Jaka Windarta menjelaskan, sebagai salah satu ikhtiar dan dukungan perguruan tinggi untuk membantu pemerintah dalam memanfaatkan potensi EBT yang ramah lingkungan, Magister Energi Undip belum lama ini membangun PLTS di Bank BPR BKK Mandiraja Kecamatan Wanayasa Kabupaten Banjarnegara. Proyek yang didukung Kemenristek Dikti itu, menyasar kantor dengan memilih Bank BPR BKK Mandiraja Kecamatan Wanayasa Kabupaten Banjarnegara sebagai pilot project.
Sebelum melakukan penerapan PLTS di Bank BPR BKK Mandiraja Kecamatan Wanayasa Kabupaten Banjarnegara, menurut Jaka, tim lebih dulu melakukan survey beban listrik yang berpengaruh kepada pemilihan jenis spesifikasi peralatan PLTS. Setelah itu, dilakukan instalasi PLTS serta sosialisasi perancangan dan perawatan, sehingga pegawai bank mengerti bagaimana cara merawat PLTS agar dapat bertahan lama. Terakhir, dilakukan monitoring dan evaluasi peralatan untuk menunjang efisiensi kerja dari PLTS.
PLTS yang diterapkan, menggunakan konfigurasi on grid, kapasitas pembangkitan setara 1200 Wp, dan dilengkapi inverter berkapasitas 1500 Watt. Menurut Jaka, pembuatan PLTS di Bank BPR dilakukan untuk memutus permasalahan klasik yang sering dialami.
Dengan daya sebesar 1300 VA, pihak BPR BKK Mandiraja Kecamatan Wanayasa Kabupaten Banjarnegara harus membayar sebesar Rp 1.467 /Kwh. Bagi kantor yang berada didaerah pegunungan, pada umumnya terjadi kesulitan tersendiri dalam pengelolaan anggaran, dikarenakan pasokan listrik yang sangat sulit dijangkau dikarenakan medan yang sangat sulit untuk menjangkau ke lokasi pengabdian.

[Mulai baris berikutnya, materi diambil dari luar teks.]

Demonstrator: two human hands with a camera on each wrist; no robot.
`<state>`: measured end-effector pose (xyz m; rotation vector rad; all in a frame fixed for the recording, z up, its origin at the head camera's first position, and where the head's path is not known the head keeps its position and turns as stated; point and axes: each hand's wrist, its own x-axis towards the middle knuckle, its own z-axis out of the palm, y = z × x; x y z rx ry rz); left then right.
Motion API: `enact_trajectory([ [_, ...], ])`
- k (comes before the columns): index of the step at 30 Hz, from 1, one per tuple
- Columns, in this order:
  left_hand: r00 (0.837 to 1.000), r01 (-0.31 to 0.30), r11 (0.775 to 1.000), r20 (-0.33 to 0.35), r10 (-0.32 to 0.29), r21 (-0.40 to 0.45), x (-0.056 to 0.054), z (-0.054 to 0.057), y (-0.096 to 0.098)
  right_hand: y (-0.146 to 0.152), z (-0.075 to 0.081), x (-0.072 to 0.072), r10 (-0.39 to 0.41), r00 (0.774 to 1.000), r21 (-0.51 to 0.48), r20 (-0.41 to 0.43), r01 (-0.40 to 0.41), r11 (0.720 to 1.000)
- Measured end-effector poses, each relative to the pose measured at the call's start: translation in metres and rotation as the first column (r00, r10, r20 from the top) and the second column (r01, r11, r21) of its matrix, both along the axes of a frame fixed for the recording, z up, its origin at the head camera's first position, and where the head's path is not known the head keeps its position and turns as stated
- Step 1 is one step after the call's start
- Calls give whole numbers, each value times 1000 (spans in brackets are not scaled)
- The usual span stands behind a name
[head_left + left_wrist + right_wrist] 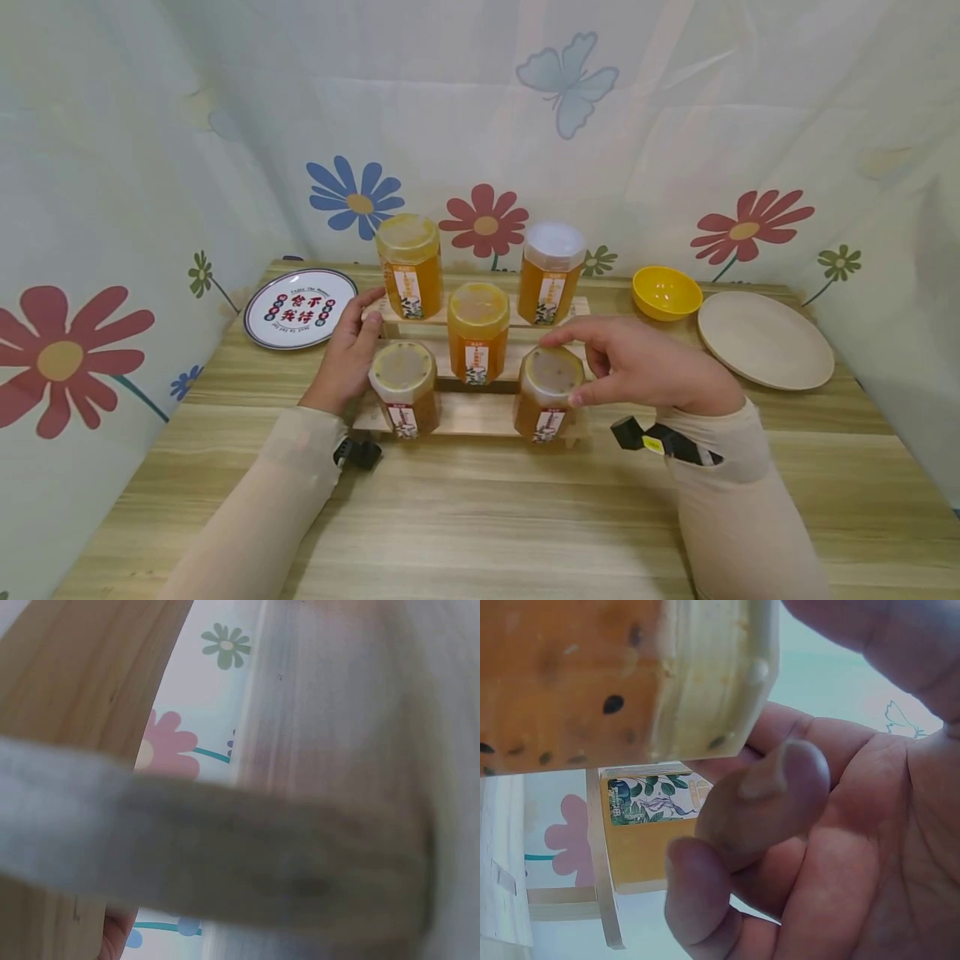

Sistem PLTS atap yang digunakan ialah on grid, artinya daya listrik dimanfaatkan langsung saat siang untuk kegiatan operasional, dan saat malam hari tetap memakai suplai dari PLN. Bila ada kelebihan tenaga pada siang, listrik itu dapat dijual ke PLN.
"Nanti setiap bulan ada rekapnya dari PLN, berapa listrik yang kami pakai, berapa yang kami jual. Penghematannya mencapai 15%, makanya ini kami dorong untuk bangunan-bangunan lain memakai PLTS atap," ujarnya.